:: WHAT YOU WILL DO ::
In your copy, reproduce each entry exactly and leave out the pictures.

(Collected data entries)
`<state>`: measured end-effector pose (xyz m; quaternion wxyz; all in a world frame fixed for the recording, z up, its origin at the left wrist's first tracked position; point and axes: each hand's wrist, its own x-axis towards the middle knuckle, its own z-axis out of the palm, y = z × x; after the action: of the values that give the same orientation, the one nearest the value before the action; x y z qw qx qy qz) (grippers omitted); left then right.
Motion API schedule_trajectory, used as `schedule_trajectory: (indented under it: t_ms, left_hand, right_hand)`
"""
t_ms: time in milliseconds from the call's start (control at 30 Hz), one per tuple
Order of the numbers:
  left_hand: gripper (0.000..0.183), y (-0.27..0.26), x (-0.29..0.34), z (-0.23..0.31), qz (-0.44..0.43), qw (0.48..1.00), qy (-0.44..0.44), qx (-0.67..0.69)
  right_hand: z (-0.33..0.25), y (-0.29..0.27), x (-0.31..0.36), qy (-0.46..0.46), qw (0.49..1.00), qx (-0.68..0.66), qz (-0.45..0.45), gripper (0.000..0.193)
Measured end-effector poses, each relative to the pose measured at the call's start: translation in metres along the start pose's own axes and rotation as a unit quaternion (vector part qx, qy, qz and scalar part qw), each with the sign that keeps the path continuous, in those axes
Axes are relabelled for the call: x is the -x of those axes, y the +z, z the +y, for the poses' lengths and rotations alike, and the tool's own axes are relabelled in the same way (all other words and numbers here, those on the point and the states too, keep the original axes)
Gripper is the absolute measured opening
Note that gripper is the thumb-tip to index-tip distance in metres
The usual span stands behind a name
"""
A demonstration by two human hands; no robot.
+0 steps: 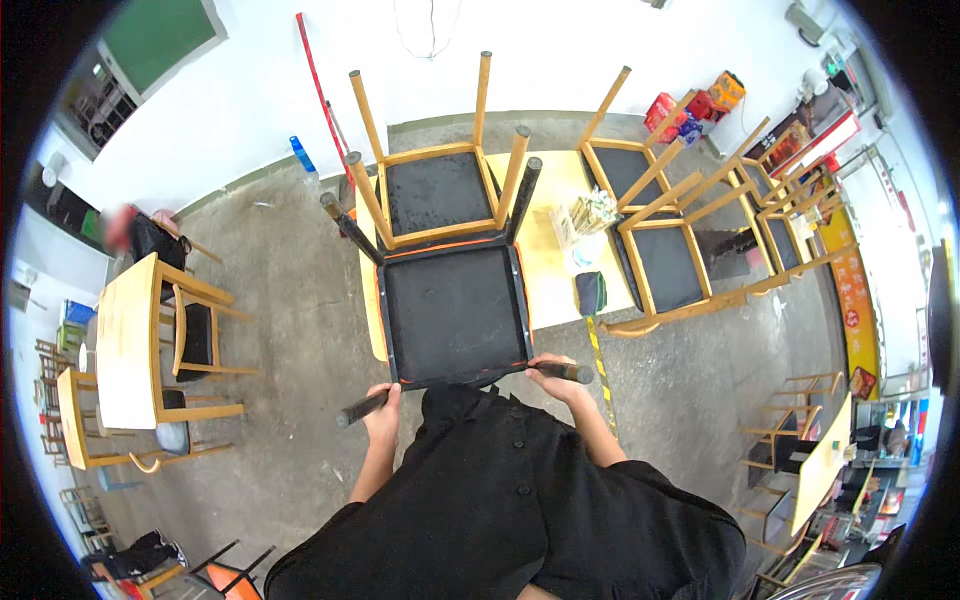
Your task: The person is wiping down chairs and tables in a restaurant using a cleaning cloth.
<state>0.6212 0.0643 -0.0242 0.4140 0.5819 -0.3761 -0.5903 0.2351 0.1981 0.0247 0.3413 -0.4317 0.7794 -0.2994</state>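
Observation:
An upturned black chair (455, 305) with an orange edge lies seat-down in front of me, its dark underside facing up and its legs sticking out. My left hand (383, 415) is closed around its near left leg. Around the near right leg, my right hand (560, 382) is closed too. The chair's far side meets an upturned wooden chair (436, 192) that rests on a pale yellow table (543, 205). Whether the black chair's weight is on the table is hidden beneath it.
More upturned wooden chairs (665, 265) stand to the right. On the table are a tissue box (585, 218) and a dark pouch (591, 293). Yellow-black tape (602, 370) marks the floor. Left are a wooden table (130, 340) and a chair (198, 335). A blue bottle (301, 153) stands near the wall.

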Motion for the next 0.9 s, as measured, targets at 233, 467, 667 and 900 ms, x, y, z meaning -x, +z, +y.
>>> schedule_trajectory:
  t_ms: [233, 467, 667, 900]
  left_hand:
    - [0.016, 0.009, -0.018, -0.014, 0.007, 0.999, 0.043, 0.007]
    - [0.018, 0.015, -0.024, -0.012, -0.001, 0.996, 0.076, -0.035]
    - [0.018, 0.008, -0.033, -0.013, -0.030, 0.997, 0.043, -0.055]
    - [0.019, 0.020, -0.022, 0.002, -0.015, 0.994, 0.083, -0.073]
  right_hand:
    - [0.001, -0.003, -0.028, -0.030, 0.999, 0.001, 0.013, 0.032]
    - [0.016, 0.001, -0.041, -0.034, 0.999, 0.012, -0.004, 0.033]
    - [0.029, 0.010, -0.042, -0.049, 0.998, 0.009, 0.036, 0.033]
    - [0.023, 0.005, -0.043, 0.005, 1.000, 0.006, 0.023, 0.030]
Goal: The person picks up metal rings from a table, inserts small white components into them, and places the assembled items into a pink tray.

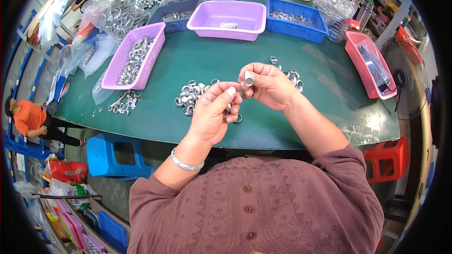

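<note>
My right hand (270,87) pinches a small silver metal ring (249,81) between thumb and fingers, above the green table. Close beside it, my left hand (214,113) is closed, its thumb and fingertip pressed together; silver rings (228,109) show within its curled fingers. The two hands' fingertips nearly meet, and whether they touch I cannot tell. A pile of similar rings (189,95) lies on the table just left of my left hand. Behind my right hand is another pile of rings (294,78), partly hidden by the wrist.
A pink basket of rings (155,47) stands at left, beside a small cluster of metal pieces (126,103). Along the back are a purple basket (228,32) and a blue bin (296,29). A pink basket (354,61) and a fan (406,81) are at right. Stools flank me.
</note>
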`<state>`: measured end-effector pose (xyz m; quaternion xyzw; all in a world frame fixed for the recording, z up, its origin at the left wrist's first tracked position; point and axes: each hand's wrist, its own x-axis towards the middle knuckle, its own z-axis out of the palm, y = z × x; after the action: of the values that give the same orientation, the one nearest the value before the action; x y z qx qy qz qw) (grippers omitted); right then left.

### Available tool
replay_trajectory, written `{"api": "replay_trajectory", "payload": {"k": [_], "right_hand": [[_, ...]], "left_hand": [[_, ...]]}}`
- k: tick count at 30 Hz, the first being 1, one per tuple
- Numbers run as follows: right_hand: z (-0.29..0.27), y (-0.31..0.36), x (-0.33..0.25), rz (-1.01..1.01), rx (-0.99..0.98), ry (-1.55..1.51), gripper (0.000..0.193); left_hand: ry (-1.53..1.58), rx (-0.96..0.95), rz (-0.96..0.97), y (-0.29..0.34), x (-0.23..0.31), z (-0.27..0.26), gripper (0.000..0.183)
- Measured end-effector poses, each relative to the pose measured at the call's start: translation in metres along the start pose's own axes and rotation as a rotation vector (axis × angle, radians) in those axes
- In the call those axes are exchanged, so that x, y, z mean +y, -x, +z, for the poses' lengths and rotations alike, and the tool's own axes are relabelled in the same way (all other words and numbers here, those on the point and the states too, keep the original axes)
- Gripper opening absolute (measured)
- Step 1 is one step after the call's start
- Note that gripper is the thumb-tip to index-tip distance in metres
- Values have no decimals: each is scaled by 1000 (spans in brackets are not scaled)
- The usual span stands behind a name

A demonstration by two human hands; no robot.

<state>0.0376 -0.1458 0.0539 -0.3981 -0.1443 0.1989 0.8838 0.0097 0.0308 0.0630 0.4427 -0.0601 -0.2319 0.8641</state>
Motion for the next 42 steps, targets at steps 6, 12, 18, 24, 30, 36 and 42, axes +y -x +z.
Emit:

:: YOUR RESPONSE ::
`<state>`: measured end-effector pose (xyz m; quaternion wxyz; all in a world frame fixed for the recording, z up, its origin at the left wrist's first tracked position; point and axes: each hand's wrist, its own x-axis towards the middle knuckle, its own z-axis out of the palm, y = z × x; after the action: of the values that give the same orientation, the one nearest the value before the action; x y z qw qx qy qz) (grippers omitted); left then right.
Motion API schedule_trajectory, used as `schedule_trajectory: (indented under it: t_ms, left_hand, right_hand)`
"""
t_ms: time in milliseconds from the call's start (control at 30 Hz), one per tuple
Order of the numbers:
  left_hand: gripper (0.000..0.183), y (-0.27..0.26), x (-0.29..0.34), z (-0.23..0.31), qz (-0.44..0.43), qw (0.48..1.00), qy (-0.44..0.44), qx (-0.67..0.69)
  right_hand: z (-0.33..0.25), y (-0.29..0.27), x (-0.31..0.36), qy (-0.46..0.46), qw (0.49..1.00), qx (-0.68..0.66), qz (-0.45..0.45), gripper (0.000..0.193)
Measured end-effector poses, each relative to the pose measured at the call's start: translation in metres along the start pose's own axes and rotation as a unit quaternion (vector part qx, qy, qz and scalar part qw), each with the sign that keeps the path continuous, in those axes
Axes are relabelled for the call: x is the -x of those axes, y the +z, z the +y, for the poses' lengths and rotations alike, and the tool's own axes are relabelled in the same way (all other words and numbers here, those on the point and the states too, keep the original axes)
Gripper is the absolute measured opening
Note that gripper is the thumb-tip to index-tip distance in metres
The usual span stands behind a name
"""
A demonstration by two human hands; no robot.
+0 steps: 
Your task: The person is wiping down chairs and tables in a restaurant using a cleaning cloth.
<state>0.6212 0.0643 -0.0242 0.4140 0.5819 -0.3761 -0.5903 0.2351 0.1981 0.0247 0.3413 -0.4317 0.7794 -0.2994</state>
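Observation:
An upturned black chair (455, 305) with an orange edge lies seat-down in front of me, its dark underside facing up and its legs sticking out. My left hand (383, 415) is closed around its near left leg. Around the near right leg, my right hand (560, 382) is closed too. The chair's far side meets an upturned wooden chair (436, 192) that rests on a pale yellow table (543, 205). Whether the black chair's weight is on the table is hidden beneath it.
More upturned wooden chairs (665, 265) stand to the right. On the table are a tissue box (585, 218) and a dark pouch (591, 293). Yellow-black tape (602, 370) marks the floor. Left are a wooden table (130, 340) and a chair (198, 335). A blue bottle (301, 153) stands near the wall.
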
Motion for the next 0.9 s, as measured, targets at 233, 467, 667 and 900 ms, x, y, z meaning -x, +z, +y.
>>> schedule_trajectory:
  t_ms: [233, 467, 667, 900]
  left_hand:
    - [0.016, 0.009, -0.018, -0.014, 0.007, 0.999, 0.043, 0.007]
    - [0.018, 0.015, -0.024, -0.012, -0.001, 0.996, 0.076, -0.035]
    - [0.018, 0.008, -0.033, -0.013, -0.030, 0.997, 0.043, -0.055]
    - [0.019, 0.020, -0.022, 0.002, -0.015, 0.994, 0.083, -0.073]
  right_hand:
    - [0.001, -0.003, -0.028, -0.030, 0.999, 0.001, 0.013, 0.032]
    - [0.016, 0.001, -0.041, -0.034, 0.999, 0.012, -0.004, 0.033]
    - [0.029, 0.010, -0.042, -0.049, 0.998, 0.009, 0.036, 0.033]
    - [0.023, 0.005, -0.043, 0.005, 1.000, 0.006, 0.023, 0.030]
Goal: The person picks up metal rings from a table, inserts small white components into them, and places the assembled items into a pink tray.


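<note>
My right hand (270,87) pinches a small silver metal ring (249,81) between thumb and fingers, above the green table. Close beside it, my left hand (214,113) is closed, its thumb and fingertip pressed together; silver rings (228,109) show within its curled fingers. The two hands' fingertips nearly meet, and whether they touch I cannot tell. A pile of similar rings (189,95) lies on the table just left of my left hand. Behind my right hand is another pile of rings (294,78), partly hidden by the wrist.
A pink basket of rings (155,47) stands at left, beside a small cluster of metal pieces (126,103). Along the back are a purple basket (228,32) and a blue bin (296,29). A pink basket (354,61) and a fan (406,81) are at right. Stools flank me.
</note>
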`<state>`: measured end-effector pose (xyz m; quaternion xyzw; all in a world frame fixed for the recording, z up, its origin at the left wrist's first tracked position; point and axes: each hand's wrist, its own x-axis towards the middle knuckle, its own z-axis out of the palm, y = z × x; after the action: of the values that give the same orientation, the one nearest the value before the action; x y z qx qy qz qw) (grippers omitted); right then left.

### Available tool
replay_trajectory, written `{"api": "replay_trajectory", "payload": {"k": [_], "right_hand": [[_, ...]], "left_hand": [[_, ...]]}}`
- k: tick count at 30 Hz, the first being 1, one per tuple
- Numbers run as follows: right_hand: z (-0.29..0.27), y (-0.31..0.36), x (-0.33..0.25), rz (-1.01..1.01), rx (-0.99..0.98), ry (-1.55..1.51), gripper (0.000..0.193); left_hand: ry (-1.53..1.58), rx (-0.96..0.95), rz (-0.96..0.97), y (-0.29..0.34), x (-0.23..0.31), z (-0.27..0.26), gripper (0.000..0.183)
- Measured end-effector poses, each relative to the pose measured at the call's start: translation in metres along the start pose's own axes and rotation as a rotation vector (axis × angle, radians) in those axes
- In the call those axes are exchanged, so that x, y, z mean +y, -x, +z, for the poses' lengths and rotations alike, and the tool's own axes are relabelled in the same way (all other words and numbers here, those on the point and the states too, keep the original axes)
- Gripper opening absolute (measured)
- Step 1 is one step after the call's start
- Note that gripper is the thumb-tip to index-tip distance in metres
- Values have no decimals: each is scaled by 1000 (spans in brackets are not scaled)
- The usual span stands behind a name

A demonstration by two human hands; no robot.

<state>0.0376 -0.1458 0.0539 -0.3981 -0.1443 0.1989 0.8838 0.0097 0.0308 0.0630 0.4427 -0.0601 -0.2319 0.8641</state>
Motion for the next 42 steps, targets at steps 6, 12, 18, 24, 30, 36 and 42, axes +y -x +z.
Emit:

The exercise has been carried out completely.